Metaphor allows us to think about, draw conclusions about, or experience one thing in terms of something else. Metaphor maps not only attributes and relationships but inference patterns from the source domain to the target. These mappings are not random but have a specific structure that shape interpretation and inference. This structure is best expressed as a set of narrative relationships with inherent expectations, possibilities, and hoped for outcomes. One helpful shorthand for these narrative relationships comes from a Lithuanian-born French structuralist named A. J. Greimas.
Greimas’ Actantial Model
The narrative structure expressed by this “actantial model” organizes material in the source domain and then maps this narrative structure, with attendant presuppositions and inference patterns, onto the target domain. The effect of this cross-domain mapping is to reorganize and highlight some aspects of the target domain while minimizing other aspects. Metaphor allows us to reason through one thing in terms of something else through this mechanism of cross-domain mapping.

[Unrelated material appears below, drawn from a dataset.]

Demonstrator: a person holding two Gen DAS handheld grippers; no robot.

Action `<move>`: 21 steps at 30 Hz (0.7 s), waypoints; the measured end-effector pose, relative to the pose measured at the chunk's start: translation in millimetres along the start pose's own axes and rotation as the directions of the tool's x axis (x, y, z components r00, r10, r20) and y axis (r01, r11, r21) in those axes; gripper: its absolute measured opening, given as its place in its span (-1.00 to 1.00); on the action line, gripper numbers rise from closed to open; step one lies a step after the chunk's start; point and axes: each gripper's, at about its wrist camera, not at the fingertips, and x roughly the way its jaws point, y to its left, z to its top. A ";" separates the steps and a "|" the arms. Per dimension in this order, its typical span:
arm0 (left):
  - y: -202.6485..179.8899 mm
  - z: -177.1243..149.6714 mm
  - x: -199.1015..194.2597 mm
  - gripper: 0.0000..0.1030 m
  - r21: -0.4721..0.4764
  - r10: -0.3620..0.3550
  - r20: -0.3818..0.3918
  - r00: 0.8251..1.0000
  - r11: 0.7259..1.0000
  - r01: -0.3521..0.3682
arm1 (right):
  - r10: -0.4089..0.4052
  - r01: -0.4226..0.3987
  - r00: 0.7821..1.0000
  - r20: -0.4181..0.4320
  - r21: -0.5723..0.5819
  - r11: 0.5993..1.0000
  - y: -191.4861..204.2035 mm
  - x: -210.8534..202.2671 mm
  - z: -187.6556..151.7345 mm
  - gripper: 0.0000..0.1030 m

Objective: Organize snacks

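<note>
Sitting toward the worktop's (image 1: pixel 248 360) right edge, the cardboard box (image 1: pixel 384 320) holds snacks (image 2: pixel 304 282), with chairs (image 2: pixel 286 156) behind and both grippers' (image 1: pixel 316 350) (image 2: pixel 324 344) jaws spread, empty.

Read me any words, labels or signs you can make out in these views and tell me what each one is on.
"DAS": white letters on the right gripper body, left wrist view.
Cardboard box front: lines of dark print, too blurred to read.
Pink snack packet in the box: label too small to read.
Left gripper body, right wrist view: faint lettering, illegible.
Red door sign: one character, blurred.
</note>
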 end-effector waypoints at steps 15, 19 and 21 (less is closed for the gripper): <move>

Cross-Domain Mapping and Narrative Structure
We don’t map random lists of characteristics from the source to the target; rather, the relationships, possibilities, and hoped for outcomes in the source map as relationships, possibilities, and hoped for outcomes to the target. That’s why metaphor is never completely exhaustible or reducible to s simple list of propositions.

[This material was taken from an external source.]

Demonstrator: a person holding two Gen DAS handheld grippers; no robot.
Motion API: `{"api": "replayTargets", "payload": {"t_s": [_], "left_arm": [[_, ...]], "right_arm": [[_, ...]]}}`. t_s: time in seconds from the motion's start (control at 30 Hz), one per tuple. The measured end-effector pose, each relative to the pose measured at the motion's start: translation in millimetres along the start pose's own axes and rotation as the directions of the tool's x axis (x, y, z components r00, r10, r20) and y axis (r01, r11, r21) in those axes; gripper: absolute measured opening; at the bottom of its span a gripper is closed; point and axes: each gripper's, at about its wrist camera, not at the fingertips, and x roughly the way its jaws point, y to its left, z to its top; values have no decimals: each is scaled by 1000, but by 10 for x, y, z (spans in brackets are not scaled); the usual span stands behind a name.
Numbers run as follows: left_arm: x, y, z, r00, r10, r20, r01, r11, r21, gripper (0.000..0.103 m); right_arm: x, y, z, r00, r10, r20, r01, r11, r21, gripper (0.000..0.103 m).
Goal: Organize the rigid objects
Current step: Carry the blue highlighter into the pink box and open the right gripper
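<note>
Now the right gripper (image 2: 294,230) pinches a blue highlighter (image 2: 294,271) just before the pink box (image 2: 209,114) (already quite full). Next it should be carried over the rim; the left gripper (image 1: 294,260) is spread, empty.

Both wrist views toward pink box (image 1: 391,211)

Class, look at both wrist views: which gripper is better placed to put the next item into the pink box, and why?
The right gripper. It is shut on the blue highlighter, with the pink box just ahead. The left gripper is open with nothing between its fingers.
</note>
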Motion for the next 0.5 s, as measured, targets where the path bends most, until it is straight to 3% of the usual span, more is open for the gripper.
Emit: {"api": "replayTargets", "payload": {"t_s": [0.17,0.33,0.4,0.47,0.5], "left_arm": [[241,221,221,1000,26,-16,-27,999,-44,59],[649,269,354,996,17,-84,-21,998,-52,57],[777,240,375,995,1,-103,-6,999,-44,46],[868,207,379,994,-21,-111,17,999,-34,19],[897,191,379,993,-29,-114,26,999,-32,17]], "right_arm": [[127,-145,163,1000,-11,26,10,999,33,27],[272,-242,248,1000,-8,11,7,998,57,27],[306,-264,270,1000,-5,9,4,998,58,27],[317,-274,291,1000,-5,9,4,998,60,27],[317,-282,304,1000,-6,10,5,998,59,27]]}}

Though metaphor interpretation is open, it is not random. The narrative structure implied by the metaphor shapes how the metaphor is understood and what inferences are sanctioned by the metaphor. We map narrative structure from the source to the target. Metaphors that share the same language may have very different narrative structures. The differences between “I am Jesus’ Little Lamb” and “Behold, the lamb of God who takes away the sin of the world!” is not merely a matter of vocabulary, but of narrative strucutre.

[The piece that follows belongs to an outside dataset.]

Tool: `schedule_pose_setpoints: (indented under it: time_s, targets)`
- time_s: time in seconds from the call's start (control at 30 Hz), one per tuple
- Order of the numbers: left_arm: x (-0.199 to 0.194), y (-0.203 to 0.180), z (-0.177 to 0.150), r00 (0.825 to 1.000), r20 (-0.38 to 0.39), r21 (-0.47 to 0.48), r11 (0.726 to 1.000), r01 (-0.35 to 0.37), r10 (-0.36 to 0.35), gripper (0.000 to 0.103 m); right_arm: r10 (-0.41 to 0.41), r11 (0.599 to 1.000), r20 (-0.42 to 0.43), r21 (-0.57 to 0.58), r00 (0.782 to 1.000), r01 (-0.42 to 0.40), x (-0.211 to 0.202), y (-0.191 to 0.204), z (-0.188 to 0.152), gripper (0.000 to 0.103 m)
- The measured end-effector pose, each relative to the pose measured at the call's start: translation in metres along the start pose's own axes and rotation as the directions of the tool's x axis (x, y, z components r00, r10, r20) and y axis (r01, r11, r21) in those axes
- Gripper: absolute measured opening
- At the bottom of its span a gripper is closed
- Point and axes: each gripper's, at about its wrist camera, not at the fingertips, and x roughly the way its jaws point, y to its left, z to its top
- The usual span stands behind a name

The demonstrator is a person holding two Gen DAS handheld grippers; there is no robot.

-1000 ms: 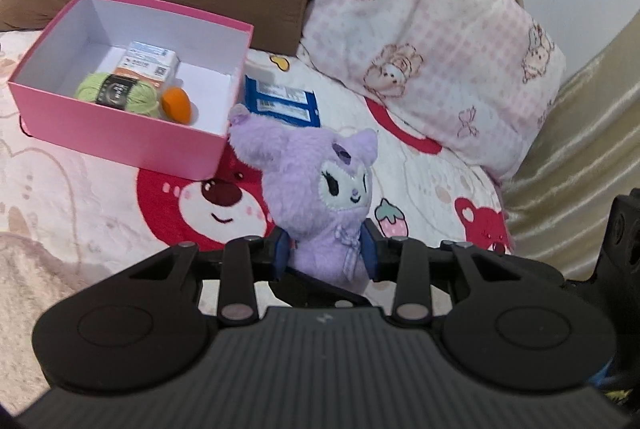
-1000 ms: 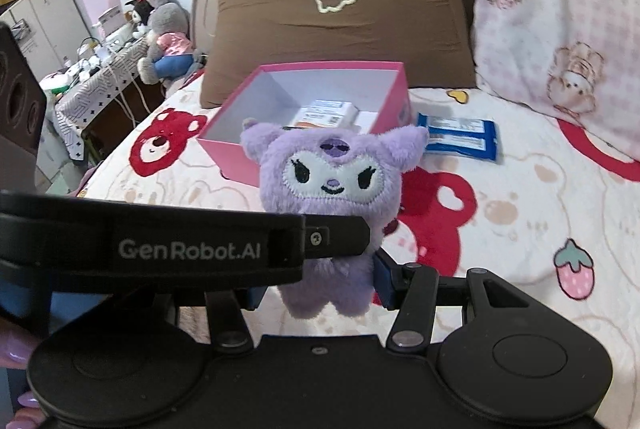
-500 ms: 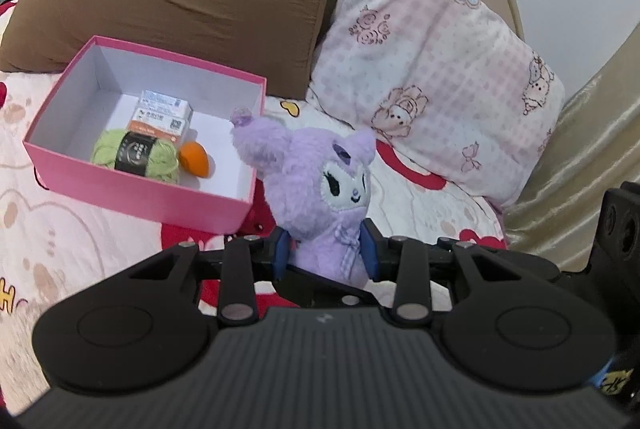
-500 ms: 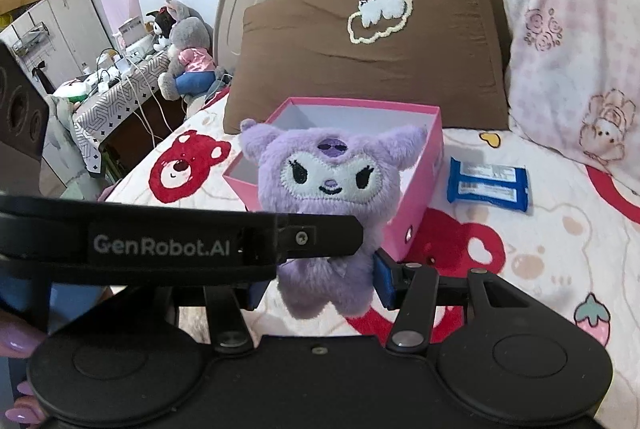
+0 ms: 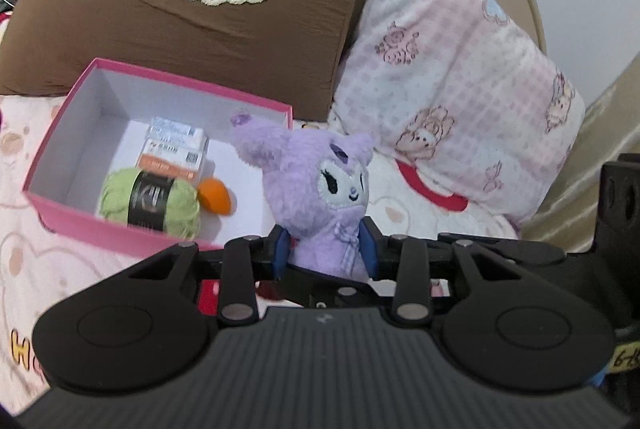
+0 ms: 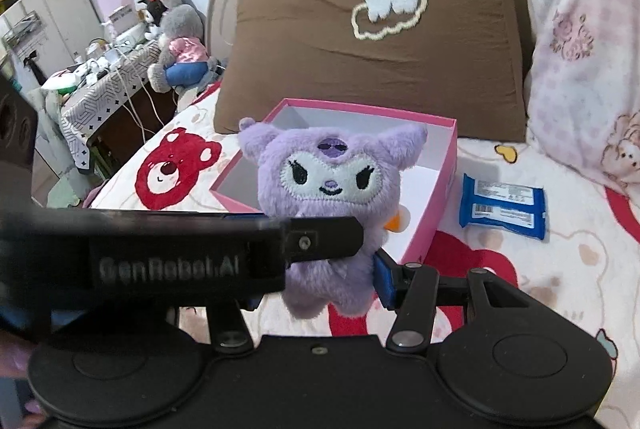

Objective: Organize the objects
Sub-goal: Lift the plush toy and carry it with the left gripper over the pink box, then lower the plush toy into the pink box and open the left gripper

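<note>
Both grippers hold one purple plush toy (image 5: 320,197) in the air over the bedspread (image 6: 560,289), just in front of the near wall of the pink box (image 5: 64,213).

Left gripper (image 5: 325,253): blue pads clamped on the toy's lower body, one on each side. In the right wrist view its finger crosses in front of the toy's middle.

Right gripper (image 6: 320,285): the right pad presses the toy's side; the left pad is mostly hidden behind the left gripper's finger, but the toy hangs held between the two.

Box open, standing on the bed in front of the brown pillow (image 5: 180,9). Inside: green yarn ball (image 5: 150,203), small carton (image 5: 174,153), orange object (image 5: 216,196).

Blue packet (image 6: 502,205) lies flat on the bedspread just right of the box. Pink pillow (image 5: 460,77) leans beside the brown one.
</note>
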Motion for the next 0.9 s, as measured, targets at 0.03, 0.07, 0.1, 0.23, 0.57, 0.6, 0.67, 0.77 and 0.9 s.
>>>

For a more detailed description of Greimas’ actantial model and how the dynamics it expresses can be used for metaphor theory, please see chapter 2 of my PhD dissertation, Chapter 2 A Narrative Approach to Metaphor.
[…] course, we could put this all into two actantial models, like this: Source […]
[…]  This consideration of what I would call the basic “narrative structure” of the domain of Containers is central to the thesis of my Ph.D. dissertation (Rossow, 2009). By asking basic narrative questions of the situation implied in the metaphor—who is doing what for whom and how—we are better able to describe the inference structure of the source domain and therefore the way in which the metaphor shapes our understanding and action. See also https://metaphortextworld.wordpress.com/the-basics/narrative-structure-and-metaphor/. […]
[…] of his nation. Such relationships could be helpfully visualized by the use of the structuralist Actantial Model developed by A.J. Greimas, as suggested by Rossow. The narrative roles and relationships that shape the inference […]
[…] correspondences between the conceptual domains. Justin Rossow applies narrative structure (using Gremais’ actantial model) to explain conceptual metaphor with a greater degree clarity. The narrative relationships also map […]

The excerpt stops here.